What is required: Give the lines again, unchanged, starting with the line containing "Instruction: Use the" and ending with the last line of the data below.

Supplied material:
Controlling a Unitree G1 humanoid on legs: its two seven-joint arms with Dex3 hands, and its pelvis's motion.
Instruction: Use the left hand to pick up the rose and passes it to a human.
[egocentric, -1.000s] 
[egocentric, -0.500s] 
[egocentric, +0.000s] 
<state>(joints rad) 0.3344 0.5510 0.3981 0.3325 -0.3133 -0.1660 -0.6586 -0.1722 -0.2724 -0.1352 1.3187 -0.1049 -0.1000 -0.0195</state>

Task solution:
Instruction: Use the left hand to pick up the rose and passes it to a human.
[egocentric, -1.000s] 
[egocentric, -0.500s] 
[egocentric, +0.000s] 
<state>(joints rad) 0.3344 0.5510 0.3981 0.3325 -0.3133 -0.1660 -0.6586 -0.1722 -0.2724 -0.1352 1.3187 -0.1049 -0.1000 -0.0195</state>

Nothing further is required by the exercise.